Campinas - a disputa por uma vaga na Unicamp 76.225 candidatos fizeram ontem a primeira fase do vestibular da universidade, inclusive em Bauru. A taxa de abstenção foi de 9,02%, um pouco superior à do ano passado - quando a abstenção geral foi de 8,6%. A prova, composta por 90 questões de múltipla escolha, foi elogiada por professores e não fugiu ao que tem caracterizado os exames de admissão para a instituição: abrangência, acessibilidade e tom crítico em humanas.
"A parte de humanas foi engajada, politizada. A prova de português trouxe uma questão de literatura marginal, com um texto do Ferréz [escritor paulista que aborda a temática social], e em inglês foi abordado o tema da inclusão de transgêneros", diz Vera Lúcia da Costa Antunes, coordenadora de cursinho.
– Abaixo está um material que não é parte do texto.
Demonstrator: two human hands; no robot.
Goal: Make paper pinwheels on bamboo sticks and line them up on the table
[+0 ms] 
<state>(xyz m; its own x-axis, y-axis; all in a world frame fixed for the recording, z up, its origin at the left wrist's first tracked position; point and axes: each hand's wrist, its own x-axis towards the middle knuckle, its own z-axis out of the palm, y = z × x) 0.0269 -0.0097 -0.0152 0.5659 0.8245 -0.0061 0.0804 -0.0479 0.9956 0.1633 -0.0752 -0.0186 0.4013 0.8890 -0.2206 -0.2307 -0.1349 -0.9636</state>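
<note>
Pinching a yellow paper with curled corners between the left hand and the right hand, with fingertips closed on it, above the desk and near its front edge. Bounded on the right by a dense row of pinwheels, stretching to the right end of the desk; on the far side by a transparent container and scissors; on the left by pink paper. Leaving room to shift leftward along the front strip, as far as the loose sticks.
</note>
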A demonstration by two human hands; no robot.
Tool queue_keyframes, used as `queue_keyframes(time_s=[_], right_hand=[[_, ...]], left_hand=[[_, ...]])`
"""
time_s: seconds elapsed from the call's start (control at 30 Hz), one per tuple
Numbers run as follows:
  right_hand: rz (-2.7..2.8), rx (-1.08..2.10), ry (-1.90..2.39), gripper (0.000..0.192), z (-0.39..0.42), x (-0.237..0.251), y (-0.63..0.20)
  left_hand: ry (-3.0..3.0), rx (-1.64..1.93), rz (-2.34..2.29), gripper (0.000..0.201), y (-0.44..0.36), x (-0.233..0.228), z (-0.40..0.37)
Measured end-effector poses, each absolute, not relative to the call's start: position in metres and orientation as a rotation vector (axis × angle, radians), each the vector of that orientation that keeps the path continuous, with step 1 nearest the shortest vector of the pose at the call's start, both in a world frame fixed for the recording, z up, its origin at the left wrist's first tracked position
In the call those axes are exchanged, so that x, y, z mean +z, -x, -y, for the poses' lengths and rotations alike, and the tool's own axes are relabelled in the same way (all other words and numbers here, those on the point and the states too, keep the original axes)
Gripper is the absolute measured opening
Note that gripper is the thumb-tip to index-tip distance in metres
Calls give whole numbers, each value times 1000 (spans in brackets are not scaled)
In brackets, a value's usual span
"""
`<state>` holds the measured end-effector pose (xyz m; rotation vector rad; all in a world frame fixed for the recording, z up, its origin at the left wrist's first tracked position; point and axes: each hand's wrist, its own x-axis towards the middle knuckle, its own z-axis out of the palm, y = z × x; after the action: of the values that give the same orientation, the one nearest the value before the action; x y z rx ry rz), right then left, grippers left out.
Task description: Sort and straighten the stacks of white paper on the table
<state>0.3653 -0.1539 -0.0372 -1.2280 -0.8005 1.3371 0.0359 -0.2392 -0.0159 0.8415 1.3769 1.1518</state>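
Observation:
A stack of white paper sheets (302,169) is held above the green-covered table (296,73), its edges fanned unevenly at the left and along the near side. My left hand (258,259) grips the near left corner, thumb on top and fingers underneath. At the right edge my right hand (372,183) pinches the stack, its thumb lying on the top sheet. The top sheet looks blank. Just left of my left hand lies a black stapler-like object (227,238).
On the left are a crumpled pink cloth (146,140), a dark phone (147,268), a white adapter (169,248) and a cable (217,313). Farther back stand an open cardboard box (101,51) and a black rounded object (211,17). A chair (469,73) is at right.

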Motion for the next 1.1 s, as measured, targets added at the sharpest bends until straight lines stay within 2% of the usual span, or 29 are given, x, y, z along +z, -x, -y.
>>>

Célio Tasinafo, coordenador pedagógico corrobora os comentários. "A prova tratou de grandes temas, como contaminação por metais pesados, o descaso de empresas com as vítimas da tragédia de Mariana".
Segundo Daniel Perry, coordenador de colégio, a prova não destoou em relação aos vestibulares dos últimos anos. "A Unicamp sempre traz assuntos em suas questões com esse viés crítico". Ele também discorreu sobre as provas de exatas. "A prova de física, geralmente discriminatória, foi considerada fácil; a de matemática, foi técnica, na contramão de outros vestibulares que buscam contextualizar as matérias; e a de química, que exigiu poucos cálculos, foi conceitual e inteligente".
A avaliação de Edmílson Motta, coordenador-geral do Etapa, é que os alunos devem pontuar bem. "A Unicamp costuma ser uma prova acessível e dessa vez não foi diferente. Por isso, as notas de corte devem ser altas." O gabarito oficial será divulgado pela Comvest, a comissão organizadora da prova, na próxima quinta-feira (23).